▶ [TRY IT] Write out, word for word and with no pictures, each line below from the one containing "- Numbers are" through the one containing "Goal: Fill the", both included, and no other line.

=== Begin Enclosure ===

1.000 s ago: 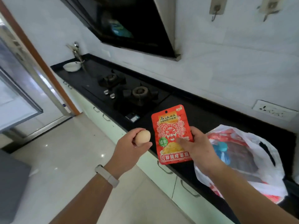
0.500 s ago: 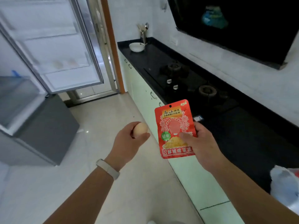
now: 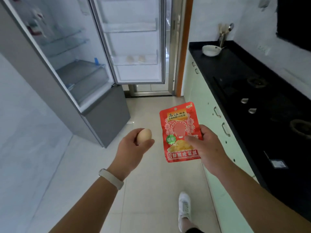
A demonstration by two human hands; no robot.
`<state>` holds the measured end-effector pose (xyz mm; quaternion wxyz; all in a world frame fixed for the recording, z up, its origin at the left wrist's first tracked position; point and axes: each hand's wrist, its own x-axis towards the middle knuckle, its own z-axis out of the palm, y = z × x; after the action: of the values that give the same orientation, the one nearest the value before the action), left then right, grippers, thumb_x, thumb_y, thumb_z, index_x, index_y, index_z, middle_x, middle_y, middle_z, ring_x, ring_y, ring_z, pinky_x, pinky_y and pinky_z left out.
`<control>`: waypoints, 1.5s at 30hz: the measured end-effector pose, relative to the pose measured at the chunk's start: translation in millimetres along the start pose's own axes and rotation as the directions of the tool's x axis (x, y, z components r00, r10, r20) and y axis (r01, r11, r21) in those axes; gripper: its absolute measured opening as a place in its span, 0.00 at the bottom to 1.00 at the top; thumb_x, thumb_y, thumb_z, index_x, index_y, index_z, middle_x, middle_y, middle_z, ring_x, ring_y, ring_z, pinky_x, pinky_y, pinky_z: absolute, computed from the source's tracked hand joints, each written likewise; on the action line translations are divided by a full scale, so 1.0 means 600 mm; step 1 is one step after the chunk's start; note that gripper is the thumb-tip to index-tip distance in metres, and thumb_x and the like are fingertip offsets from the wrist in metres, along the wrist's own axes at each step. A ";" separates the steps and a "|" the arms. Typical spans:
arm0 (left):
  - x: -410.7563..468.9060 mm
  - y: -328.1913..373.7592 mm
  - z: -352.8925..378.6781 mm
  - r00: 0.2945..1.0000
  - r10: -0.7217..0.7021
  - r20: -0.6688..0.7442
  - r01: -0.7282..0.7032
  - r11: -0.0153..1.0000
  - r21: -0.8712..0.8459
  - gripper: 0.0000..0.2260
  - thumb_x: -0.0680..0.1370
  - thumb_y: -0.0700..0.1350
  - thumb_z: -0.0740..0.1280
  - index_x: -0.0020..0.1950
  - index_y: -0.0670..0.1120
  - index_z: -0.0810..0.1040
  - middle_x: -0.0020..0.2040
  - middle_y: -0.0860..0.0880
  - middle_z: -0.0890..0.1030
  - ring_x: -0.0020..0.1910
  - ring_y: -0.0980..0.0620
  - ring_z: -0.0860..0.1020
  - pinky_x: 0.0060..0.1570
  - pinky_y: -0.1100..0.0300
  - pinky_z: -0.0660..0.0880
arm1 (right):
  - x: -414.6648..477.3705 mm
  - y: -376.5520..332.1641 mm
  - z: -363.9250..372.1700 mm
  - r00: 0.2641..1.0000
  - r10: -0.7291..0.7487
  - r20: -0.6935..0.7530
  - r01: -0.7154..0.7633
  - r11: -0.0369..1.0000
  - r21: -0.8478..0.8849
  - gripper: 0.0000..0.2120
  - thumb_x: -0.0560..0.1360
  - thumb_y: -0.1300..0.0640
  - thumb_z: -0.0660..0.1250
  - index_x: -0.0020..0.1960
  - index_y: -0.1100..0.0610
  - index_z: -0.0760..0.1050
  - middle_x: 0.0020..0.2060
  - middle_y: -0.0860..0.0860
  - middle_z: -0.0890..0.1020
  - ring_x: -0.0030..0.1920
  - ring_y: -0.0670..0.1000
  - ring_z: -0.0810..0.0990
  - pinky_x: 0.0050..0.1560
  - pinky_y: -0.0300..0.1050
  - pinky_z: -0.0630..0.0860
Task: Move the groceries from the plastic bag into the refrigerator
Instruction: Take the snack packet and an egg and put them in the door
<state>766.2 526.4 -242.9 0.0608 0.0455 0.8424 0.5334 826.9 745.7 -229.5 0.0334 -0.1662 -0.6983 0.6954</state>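
Two curled hands (image 3: 129,149) (image 3: 210,148): egg (image 3: 144,136) left, packet (image 3: 179,125) right.

1. The packet (image 3: 180,132), dead centre, is gleaming: glossy printed plastic film, catching the light along its edges.
2. The egg (image 3: 144,136), at nine o'clock from it, is showing a smooth, matt shell.
3. The refrigerator (image 3: 104,121), up at ten o'clock, is wearing a matt grey, metal-look skin, and its shelves (image 3: 67,39) are looking like clear glass.
4. The countertop (image 3: 218,61), at two o'clock, is shining glossy black.
5. The floor (image 3: 151,182) tiles are reflecting light, smooth and polished.
6. The wristband (image 3: 111,179), at seven o'clock, is looking pale, matt and rubbery.
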 end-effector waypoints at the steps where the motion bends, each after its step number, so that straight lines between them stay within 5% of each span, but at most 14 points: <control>1: 0.016 -0.001 -0.002 1.000 -0.007 -0.016 0.007 1.000 0.010 0.16 0.75 0.50 0.74 0.60 0.53 0.77 0.52 0.54 0.81 0.49 0.54 0.79 0.43 0.65 0.75 | 0.023 0.000 0.005 1.000 0.000 0.019 0.000 1.000 0.002 0.11 0.76 0.60 0.71 0.57 0.52 0.77 0.49 0.50 0.86 0.49 0.53 0.86 0.53 0.58 0.82; 9: 0.190 0.050 0.035 0.991 -0.055 -0.124 0.058 0.998 0.023 0.16 0.75 0.48 0.73 0.62 0.50 0.77 0.51 0.53 0.80 0.46 0.56 0.79 0.38 0.70 0.70 | 0.242 -0.030 -0.026 0.994 -0.011 0.106 0.007 1.000 0.030 0.13 0.76 0.58 0.71 0.59 0.51 0.76 0.51 0.50 0.85 0.50 0.53 0.86 0.54 0.59 0.81; 24: 0.446 0.111 0.053 0.970 -0.043 -0.239 0.047 0.999 0.014 0.17 0.75 0.50 0.73 0.62 0.52 0.77 0.53 0.52 0.81 0.51 0.53 0.80 0.46 0.65 0.74 | 0.550 -0.112 -0.042 0.979 -0.044 0.201 0.046 0.999 -0.005 0.13 0.76 0.54 0.71 0.60 0.49 0.75 0.51 0.47 0.85 0.50 0.51 0.85 0.54 0.58 0.82; 45: 0.897 -0.033 -0.198 0.975 -0.103 -0.198 0.069 0.983 -0.170 0.13 0.73 0.44 0.76 0.56 0.49 0.80 0.48 0.50 0.82 0.41 0.57 0.80 0.34 0.74 0.72 | 0.898 -0.209 0.278 0.996 -0.033 0.077 0.043 0.990 -0.135 0.13 0.76 0.55 0.71 0.59 0.50 0.76 0.50 0.48 0.85 0.47 0.51 0.86 0.51 0.55 0.83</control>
<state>216.1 487.9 -239.0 0.0000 -0.0516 0.7993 0.5987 249.7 738.2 -210.9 0.0091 -0.1286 -0.7482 0.6508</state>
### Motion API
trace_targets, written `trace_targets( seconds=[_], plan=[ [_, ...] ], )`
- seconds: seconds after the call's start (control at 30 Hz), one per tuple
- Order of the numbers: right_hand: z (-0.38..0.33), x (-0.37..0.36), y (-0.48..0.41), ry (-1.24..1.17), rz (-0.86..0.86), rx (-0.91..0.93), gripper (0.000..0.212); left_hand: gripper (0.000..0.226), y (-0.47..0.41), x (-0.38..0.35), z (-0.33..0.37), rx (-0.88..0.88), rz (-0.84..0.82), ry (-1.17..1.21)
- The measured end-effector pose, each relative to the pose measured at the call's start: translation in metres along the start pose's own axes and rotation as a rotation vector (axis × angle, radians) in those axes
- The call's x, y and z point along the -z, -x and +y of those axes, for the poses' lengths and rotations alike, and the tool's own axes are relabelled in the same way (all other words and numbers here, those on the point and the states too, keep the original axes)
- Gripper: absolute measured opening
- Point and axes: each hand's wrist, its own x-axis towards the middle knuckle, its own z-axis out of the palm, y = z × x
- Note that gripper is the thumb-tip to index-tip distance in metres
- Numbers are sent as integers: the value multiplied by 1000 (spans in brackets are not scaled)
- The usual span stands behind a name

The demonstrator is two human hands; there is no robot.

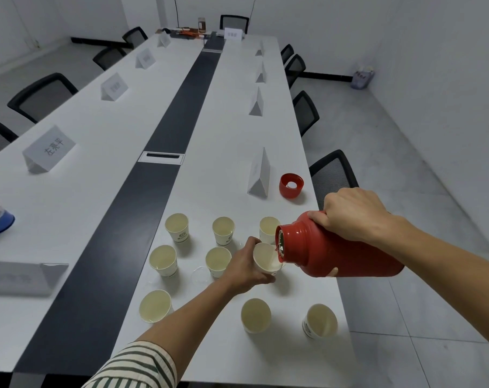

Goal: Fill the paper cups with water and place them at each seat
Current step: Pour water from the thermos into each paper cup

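Head view: left hand (244, 266) wrapped round tilted paper cup (265, 259), right hand (352, 215) gripping thermos (330, 250) handle.

Left hand (244, 266) reaches fwd from the bottom, arm stretched out, striped sleeve (134, 365) pushed up by the elbow. Fingers are curled round a paper cup (265, 259), tipping it a bit to the right. Right hand (352, 214) comes in from the right side, arm bare, wrist bent, fist closed tight on the handle of a red flask (330, 250), held tipped w/ its mouth at the cup.
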Motion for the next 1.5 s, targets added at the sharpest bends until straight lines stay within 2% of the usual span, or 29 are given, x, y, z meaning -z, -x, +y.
trace_targets(
  seconds=[1.5],
  plan=[
    [-2,2,-5,35,-1,11,56,75,-2,0,0,13,-17,12]
  ],
)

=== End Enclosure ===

▶ [TASK OUTPUT]
- Numbers are sent as integers: the value multiplied by 1000 (spans in brackets are not scaled)
- The usual span stands behind a name

The demonstrator is two human hands; there is no robot.


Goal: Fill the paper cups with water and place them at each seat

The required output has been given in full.